If you're not sure which mortgage loan option is right for you, call us at 855-440-4852 and we will be happy to assist in determining the best option for you.
A "fixed-rate" mortgage comes with an interest rate that won't change for the life of your home loan. A "conventional" (conforming) mortgage is a loan that conforms to established guidelines set annually by Fannie Mae and Freddie Mac's federal Regulator, The office of Federal Housing Enterprise Oversight (OFHEO), and is the limit on the size of a mortgage that Fannie Mae and Freddie Mac will purchase and/or guarantee. OFHEO uses the October to October percentage increase/decrease in the average house price in the monthly interest rate survey of the Federal Housing Finance Board (FHFB) to adjust the conforming loan limits for the subsequent year.
Mortgages which exceed the conforming loan limit are known as jumbo mortgages. The interest rate on jumbo mortgages can sometimes be higher than the interest rate on a conforming mortgage. A borrower whose mortgage amount slightly exceeds the conforming loan limit should analyze the economics of reducing their loan size through a larger down payment or possibly using a second mortgage financing option to qualify for a conforming mortgage versus a jumbo mortgage.
Monthly payments on a conventional fixed-rate mortgage remain the same for the life of the loan, making it an attractive option for borrowers who plan to stay in their home for several years. The alternative to the fixed-rate mortgage is the adjustable-rate mortgage (ARM), which features lower monthly payments during the first few years. While many prefer the security of a fixed-rate loan, an ARM may be a better option - especially if you know you'll be moving within the next several years.
Types of Fixed-Rate Mortgages
30-Year Fixed-Rate Mortgages
The 30-year conventional fixed-rate mortgage has long been popular due to its fixed interest rate and lower monthly payments, however, since the interest payments are spread out over 30 years, you'll pay more interest over the life of the loan than you would on a shorter-term mortgage.
15- and 20-Year Fixed-Rate Mortgages
With a shorter loan term and lower interest rate, a 15- or 20-year fixed-rate mortgage can help you pay off your home faster and build equity more quickly, although your monthly payments will be higher than with a 30-year loan. The 15- and 20-year fixed-rate mortgages are especially popular for refinancing.
Flex Term Fixed Rate Mortgages
Flex Terms are available for 8 to 29 years.
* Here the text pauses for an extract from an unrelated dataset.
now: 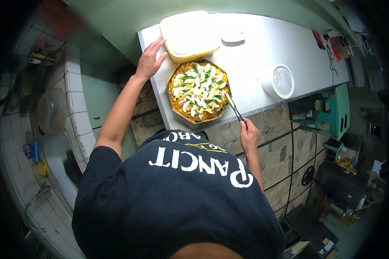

This is an especially popular Refinancing option for borrowers who do not wish to start over on a new 30 Year term but want to take advantage of a lower interest rate without increasing their payment over a comfortable level on a shorter term mortgage.
Benefits and Considerations of a Fixed Rate Mortgage
No Interest Rate Surprises
With a fixed-rate mortgage, the interest rate won't change for the life of your loan, protecting you from the possibility of rising interest rates.
The Best Fixed Rates
Conventional mortgages typically offer a lower interest rate and APR than other types of fixed-rate loans.
Fewer Hoops to Jump Through
Conventional mortgages often require less documentation than FHA loans or VA loans, which could speed up the overall processing time.
Refinancing Options Available
Conventional fixed-rate mortgages are available for refinancing your existing mortgage using a standard 10, 15, 20 or 25-year options or a Flex Term somewhere in between.
Requirements and Qualifications
- Loan amount - The loan amount for a conforming mortgage is generally limited to $424,100 for a single-family home, though limits may be higher in regions where home prices are higher. Jumbo loans allow you to exceed the conforming loan limit to borrow for a higher-priced home.
- Down Payment - Most conventional loans will require at least 1% to 5% percent (and optimally 20 percent or more) as a down payment.
- Credit history - Conventional loans are a good choice for borrowers with excellent credit, which generally means a FICO score of 680 or higher, ideally greater than 700. There are also established guidelines for income and other personal financial information.
Conventional fixed-rate mortgages are a popular option, but they're not the only one. Compare mortgage options to learn more on your own, or contact a mortgage loan originator to find out which mortgage option may be the best fit for you.
To get an idea of your possible monthly payment, please visit our Mortgage Calculator on our Loan Center Page.
Get a low down payment, a great rate and a head start on their equity.
- Clients pay 1%, Lender gifts 2% (up to $5,000) which gives you 3% equity at closing
- 720+ FICO
- Debt to income (DTI)
- Expanded counties available with no area median income (AMI) limits
- Close in 30 days or less
- Available with no monthly mortgage insurance
If you’re looking to purchase a new home, lower your monthly mortgage payment or get some cash out of your home, an Adjustable Rate Mortgage (ARM) may be your best option. ARMs offer some of the lowest rates available — and today’s ARMs are a lot different than they were in the past.
Benefits of ARMs
ARMs are safer.
ARMs no longer feature pre-payment penalties, so you can easily refinance. And you’ll never have to worry about a big balloon payment.
ARMs are smarter.
Most people only stay in their mortgage for 5 to 7 years. Why not go for the lower rate? Plus, more of your payment goes toward the principal, so you pay down your mortgage faster.
ARMs can save you money.
A lower rate means a lower payment, which means more cash in your pocket each month.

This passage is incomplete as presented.